▸ **EXERCISE PROMPT**
Copy out each line of the data that holds the word "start".

══════════════════════════════

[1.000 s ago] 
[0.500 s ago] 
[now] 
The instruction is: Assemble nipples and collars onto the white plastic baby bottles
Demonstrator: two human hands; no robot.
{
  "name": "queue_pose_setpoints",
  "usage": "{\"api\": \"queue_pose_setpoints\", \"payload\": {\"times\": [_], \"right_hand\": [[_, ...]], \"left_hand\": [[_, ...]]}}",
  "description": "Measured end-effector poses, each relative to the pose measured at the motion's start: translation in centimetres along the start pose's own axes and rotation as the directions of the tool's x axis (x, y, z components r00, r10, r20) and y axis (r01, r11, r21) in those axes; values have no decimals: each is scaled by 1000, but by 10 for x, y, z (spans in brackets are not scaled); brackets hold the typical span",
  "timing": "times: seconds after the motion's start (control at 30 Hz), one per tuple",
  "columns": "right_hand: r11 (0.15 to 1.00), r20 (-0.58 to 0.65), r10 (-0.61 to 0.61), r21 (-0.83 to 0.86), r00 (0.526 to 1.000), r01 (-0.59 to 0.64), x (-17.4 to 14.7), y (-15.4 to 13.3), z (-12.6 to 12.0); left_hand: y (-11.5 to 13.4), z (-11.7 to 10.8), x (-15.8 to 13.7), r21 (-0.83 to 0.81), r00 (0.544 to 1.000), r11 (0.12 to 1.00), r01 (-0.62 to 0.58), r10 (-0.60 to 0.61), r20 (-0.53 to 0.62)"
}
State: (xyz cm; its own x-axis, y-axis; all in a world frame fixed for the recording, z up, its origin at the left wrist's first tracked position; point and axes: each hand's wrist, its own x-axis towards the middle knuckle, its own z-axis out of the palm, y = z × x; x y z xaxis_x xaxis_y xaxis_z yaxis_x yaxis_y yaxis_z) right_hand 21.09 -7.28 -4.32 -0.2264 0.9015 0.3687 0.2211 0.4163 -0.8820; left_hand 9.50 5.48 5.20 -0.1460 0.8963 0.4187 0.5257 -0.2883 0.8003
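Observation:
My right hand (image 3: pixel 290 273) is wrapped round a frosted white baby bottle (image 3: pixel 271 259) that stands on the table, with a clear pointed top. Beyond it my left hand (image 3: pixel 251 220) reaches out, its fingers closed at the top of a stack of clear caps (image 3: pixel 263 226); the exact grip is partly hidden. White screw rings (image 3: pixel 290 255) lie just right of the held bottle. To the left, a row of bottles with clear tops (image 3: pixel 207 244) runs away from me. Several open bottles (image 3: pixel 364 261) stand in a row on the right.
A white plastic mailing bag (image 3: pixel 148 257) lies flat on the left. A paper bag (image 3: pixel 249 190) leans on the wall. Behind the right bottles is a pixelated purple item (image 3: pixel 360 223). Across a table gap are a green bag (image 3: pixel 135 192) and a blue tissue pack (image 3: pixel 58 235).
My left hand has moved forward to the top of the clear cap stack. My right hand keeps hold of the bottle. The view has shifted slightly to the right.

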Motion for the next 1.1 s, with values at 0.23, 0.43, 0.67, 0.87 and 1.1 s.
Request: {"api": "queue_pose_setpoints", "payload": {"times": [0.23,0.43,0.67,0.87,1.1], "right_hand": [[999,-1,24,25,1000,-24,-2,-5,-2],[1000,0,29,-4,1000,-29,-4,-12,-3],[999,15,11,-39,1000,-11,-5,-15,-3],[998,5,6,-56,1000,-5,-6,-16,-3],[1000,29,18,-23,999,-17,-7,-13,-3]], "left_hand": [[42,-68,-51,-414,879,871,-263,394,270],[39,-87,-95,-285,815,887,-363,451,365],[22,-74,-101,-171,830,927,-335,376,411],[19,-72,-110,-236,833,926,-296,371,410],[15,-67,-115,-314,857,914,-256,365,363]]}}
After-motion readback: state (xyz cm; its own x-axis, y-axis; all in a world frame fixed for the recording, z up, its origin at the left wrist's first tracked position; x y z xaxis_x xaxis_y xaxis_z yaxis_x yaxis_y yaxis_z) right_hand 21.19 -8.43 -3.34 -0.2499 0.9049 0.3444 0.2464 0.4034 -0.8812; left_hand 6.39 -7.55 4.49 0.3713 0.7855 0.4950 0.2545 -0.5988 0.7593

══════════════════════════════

▸ **RESULT FOR THIS EXERCISE**
  "description": "Measured end-effector poses, each relative to the pose measured at the motion's start: translation in centimetres along the start pose's own axes and rotation as the directions of the tool's x axis (x, y, z components r00, r10, r20) and y axis (r01, r11, r21) in those axes; values have no decimals: each is scaled by 1000, but by 10 for x, y, z (spans in brackets are not scaled); brackets hold the typical span",
  "timing": "times: seconds after the motion's start (control at 30 Hz), one per tuple",

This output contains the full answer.